Feuerbach Üzerine Tezler’in beşincisine göre, duyusallık, “edimsel insani-duyusal bir etkinliktir.” Duyusallık veya duyusal algılama, sanatsal/yazınsal üretimin kaynağı olan imgelemin de önkoşullarından biridir. Marx’ın felsefesi, değişimin felsefesidir. On birinci ve sonuncu sava göre, “filozoflar, dünyayı sadece farklı yorumladılar; önemli olan onu değiştirmektir.” Bu belirlemeye göre, sanat/edebiyat dünyayı, toplumu, insanı ve doğayı betimlemekle yetinmemeli, onu değiştirmeye ortam hazırlamalıdır. Her türlü edilgenliği aşmaya ve eylemliliğe yönelten bu söylem, Aydınlanma ile başlayan, ancak romantik akımla birlikte güç yitiren yazına görev yükleme yaklaşımının ürünü olarak da değerlendirilebilir. Bu belirlemeyi yapan Marx, sanatı/yazın ideolojik amaçlar için araçsallaştırmaktan özenle kaçınır.  

Sanata/yazına görev yükleme anlayışı ya da bunun eleştirisi, Marx’ın çizgisini sürdüren bazı yazarlarda irdelenebilir. Örneğin, Walter Benjamin “Üretici Olarak Yazar” adlı irdelemesinde sanatın/yazının eğilim taşıması gerektiğini, ancak bir başına eğilimin sanat yapıtını oluşturmaya yetmediğini, nitelik ile eğilimin birleştirilmesi gerektiğini vurgular. Theodor Adorno ise, “angaje sanat” anlayışının yol açtığı olası olumsuzlukları dile getirir. 

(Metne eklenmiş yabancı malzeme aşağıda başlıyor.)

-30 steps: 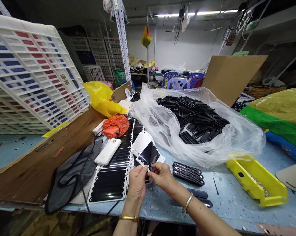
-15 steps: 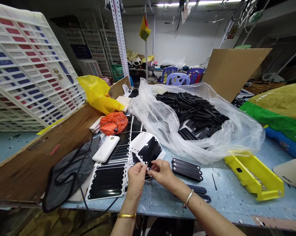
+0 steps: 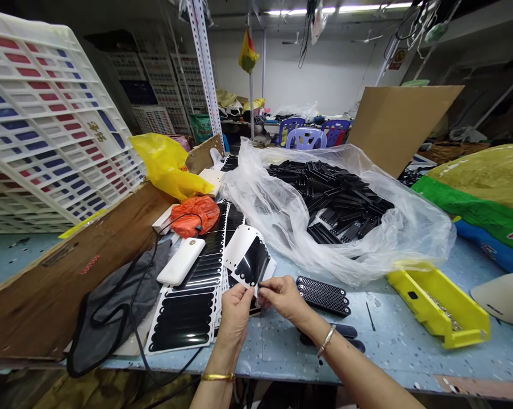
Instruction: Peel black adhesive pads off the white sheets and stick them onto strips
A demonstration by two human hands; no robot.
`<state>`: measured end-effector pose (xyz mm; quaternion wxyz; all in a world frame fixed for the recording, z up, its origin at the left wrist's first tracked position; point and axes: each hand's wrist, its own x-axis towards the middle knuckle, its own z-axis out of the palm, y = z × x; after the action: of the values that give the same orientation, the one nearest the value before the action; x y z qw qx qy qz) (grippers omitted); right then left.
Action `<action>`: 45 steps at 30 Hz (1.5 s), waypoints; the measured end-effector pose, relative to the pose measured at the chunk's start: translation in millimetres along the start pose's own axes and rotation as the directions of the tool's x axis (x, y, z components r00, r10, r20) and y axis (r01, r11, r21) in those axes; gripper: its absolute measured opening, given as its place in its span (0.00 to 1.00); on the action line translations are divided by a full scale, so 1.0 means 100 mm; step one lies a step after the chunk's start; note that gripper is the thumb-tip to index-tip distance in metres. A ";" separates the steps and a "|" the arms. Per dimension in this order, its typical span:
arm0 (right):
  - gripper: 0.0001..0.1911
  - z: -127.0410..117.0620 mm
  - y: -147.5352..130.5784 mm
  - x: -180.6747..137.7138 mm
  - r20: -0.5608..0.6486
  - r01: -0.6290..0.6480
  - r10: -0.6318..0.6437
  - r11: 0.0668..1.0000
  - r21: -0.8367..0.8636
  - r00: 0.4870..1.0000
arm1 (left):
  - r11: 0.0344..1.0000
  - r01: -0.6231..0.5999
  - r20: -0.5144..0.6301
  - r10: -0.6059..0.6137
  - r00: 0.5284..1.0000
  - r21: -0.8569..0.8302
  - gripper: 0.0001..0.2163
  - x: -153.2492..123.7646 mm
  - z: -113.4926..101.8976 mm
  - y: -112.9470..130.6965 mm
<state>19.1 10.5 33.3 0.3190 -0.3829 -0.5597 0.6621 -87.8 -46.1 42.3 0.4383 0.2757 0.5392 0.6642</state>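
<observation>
My left hand [image 3: 234,311] is closed, pinching the near edge of a white-backed sheet of black strip stickers [image 3: 251,258]. Beside it, my right hand [image 3: 285,296] pinches the near end of one black sticker strip at the sheet's right edge, which is lifting from the white backing. Several more sticker sheets [image 3: 182,319] lie stacked to the left. Right of my hands is a row of black textured pieces [image 3: 323,295] with round ends. Smooth dark strips [image 3: 345,330] lie partly under my right wrist.
A clear plastic bag [image 3: 273,218] holds a heap of black pieces [image 3: 337,196]. A yellow bin [image 3: 464,318] with small metal parts stands at the right. On the left are a white power bank [image 3: 182,261], a cable, an orange bag [image 3: 194,216] and a wooden board [image 3: 69,272].
My right hand has drawn slightly away with the strip's end, and the strip now stands up from the sheet's right edge. The left hand keeps its hold on the sheet.
</observation>
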 end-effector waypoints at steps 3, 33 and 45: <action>0.12 -0.21 -0.11 0.03 -0.126 -0.006 0.007 1.000 0.015 0.992 | 1.000 0.011 -0.097 -0.010 0.995 0.010 0.08 0.08 -0.10 -0.07; 0.12 -1.40 -0.33 -1.26 -0.042 0.408 -0.577 0.626 -0.664 0.816 | 0.904 0.420 0.380 -0.364 0.850 -0.073 0.15 -0.19 0.62 0.11; 0.11 -1.65 -0.47 -1.29 -0.057 0.314 -0.572 0.527 -0.790 0.818 | 0.972 0.224 0.417 -0.232 0.879 0.068 0.15 -0.14 0.77 0.01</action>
<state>226.0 -9.0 86.1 0.3748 -0.4203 -0.8027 0.1962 -16.6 -21.6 65.0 0.6169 0.3513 0.4662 0.5279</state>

ÜRETİM TARZI, SALT TOPLUMSAL YAŞAMI DEĞİL, SANATI DA BELİRLER

Marx’ın “Politik- Ekonominin Eleştirisi-Önsöz”de belirtildiğine göre, insanlar, “yaşamlarının toplumsal üretiminde belirli, gerekli ve istençlerinden bağımsız ilişkilere girer.” Üretim ilişkileri olarak adlandırılan bu ilişkiler, insanların “özdeksel üretim güçlerinin belli bir gelişim aşamasına denk düşer.” Bu üretim ilişkilerinin toplamı, “toplumun ekonomik yapısını oluşturur.” Bu ekonomik yapı üzerinde “belli bilinç biçimlerinin denk düştüğü hukuksal, politik üst yapı yükselir.” Özdeksel yaşamın “üretim tarzı, sosyal, politik ve tinsel yaşam sürecini” de koşullar. İnsanların “var-oluşunu belirleyen bilinçleri değil, tersine bilinçlerini belirleyen var-oluşlarıdır.” Bu söylemden, yaşam koşullarının tinsel-yazınsal üretimi de belirlediği çıkarımı yapılabilir.  

Marx’a göre, ekonomik alt-yapının değişimiyle birlikte “bütün üst-yapı” da dönüşmeye başlar. “Ekonomik üretim koşullarındaki bu değişimler” ile “insanların bu çatışmanın bilincine vardıkları ve savaşımını verdikleri hukuksal, politik, dinsel, sanatsal veya felsefi, kısacası ideolojik biçimleri” ayırmak gerekir. Görüleceği gibi, Marx için sanat/yazın altyapıyı oluşturan üretim tarzı ve ilişkilerince belirlenen bir üst-yapı ürünüdür. Dolayısıyla, alt-yapıda gerçekleşen her türlü değişim, dolaysız olarak sanata/yazına da yansır. 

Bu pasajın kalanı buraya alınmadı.